Wet’suwet’en defend their lands and waters from colonial RMCP and fossil fuel pipelines.
This is what I see.For the first time in my life I see a human, Wet’suwet’en, standing and their environment. identify with it.
The quality of their environment – “You can drink this water here…it feeds all our territories all the way to the ocean” – as their life work, their integrity, their core mission and identity.
doomed
It was then that my entire universe was turned upside down. Because the words of Molly Wickam, the Wet’suwet’en spokesperson, who was severely arrested at the end of the video, actually freed me “from the limitations of my previous understanding”.
In my previous understanding, there was a troubled, extractive and exploitative relationship between humans and their environment. Of course, this history has had its ups and downs, unequals and differentiated responsibilities, but the core facts of abusive and destructive relationships are unquestionable.
My main hope lies in a very speculative and uncertain paradigm change, a change of heart. But here, there is evidence of a fundamentally different relationship that predates any civilization I’m from – ie: settlers, colonists, Europeans went too far in their own binary Cartesian minds , as I have learned.
At the heart of this fundamentally different civilization is respect, love and protection of the environment on which they depend. The people of that civilization were willing to risk everything—arrest, injury, violence—to stop the destruction of their environment by fossil fuel pipelines.
It’s simple, here are the humans standing and their world, not against it. The landscape this opened to me was breathtaking: a future of life and purpose aligned with our world, rather than conflict and doomed destruction.
Quite simply, humans become humans. human beings possible. Humanity becomes real.
worldview
I don’t have to be in conflict with others and the air, water, mountains, forests, plants and animals around me. I can exist with them.superior Their On one side, on the other side are my children and his friends. I can stand on the side of life. Others can too: our human culture can shift to the side of the life world on which we depend and with which we relate.
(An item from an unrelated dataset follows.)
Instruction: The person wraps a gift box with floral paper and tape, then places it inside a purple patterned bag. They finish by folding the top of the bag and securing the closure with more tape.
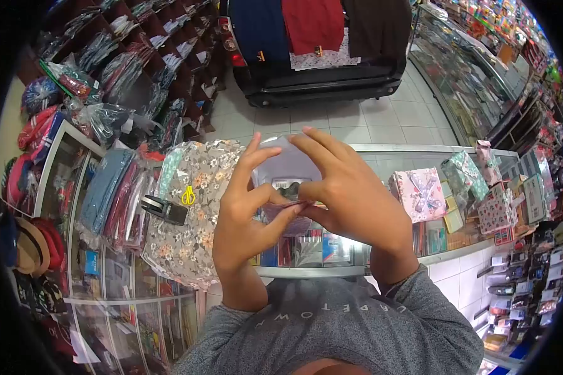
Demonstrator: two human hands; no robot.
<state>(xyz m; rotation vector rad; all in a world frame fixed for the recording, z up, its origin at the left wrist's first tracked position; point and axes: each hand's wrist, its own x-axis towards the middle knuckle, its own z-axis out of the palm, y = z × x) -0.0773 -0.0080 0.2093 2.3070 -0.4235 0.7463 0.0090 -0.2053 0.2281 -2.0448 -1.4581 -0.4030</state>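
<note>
Over the glass counter, a paper pouch stands open toward me, pale lilac-white inside and pinkish at its near edge. Something dark and a white label with a barcode show down in it. My left hand pinches the pouch's near edge between thumb and index finger, its other fingers raised along the side. From the right, my right hand pinches the same edge close beside the left thumb, with its upper fingers reaching over the far rim.
Left on the counter, floral wrapping paper bears yellow scissors and a black tape dispenser. Wrapped gifts, including a pink box with a ribbon, sit at the right. Beyond the counter is a car's rear with trousers laid over it.
</note>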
It struck me that the hereditary chiefs of Wet’suwet’en had animal figures on their traditional cloaks. At the apex of their human roles, in what Aristotle called “honorary” roles, they represented the animals that lived in their territorial environment.
I’m trying not to obsess, idealize, or appropriate a culture that’s clearly not mine, and I’m far from understanding. I try to explain to you, whose culture may be close to mine, and what it means to me to see humans, leaders of their communities, marching under the banner of life forms: amphibians, birds, plants, insects.
Scientifically speaking, we know that we are not separated from and cannot be without other life forms, from the basic function of ecosystems. So seeing at the highest level a culture that represents this interdependence, this relationship, made me realize that human beings already exist – and can exist again – far beyond Cartesian dualism.
Embarrassingly, the Wet’suwet’en resistance movement wasn’t the only YouTube video that changed my life and worldview within minutes of watching and accepting it.
ecosystem
Seeing and listening to other people who don’t lie and just communicate their core truths has a liberating power that can take us far beyond our previous state.
As expected, the second video is Professor Robin Wall Kimmererbotanist and member of the Potawatomi Nation.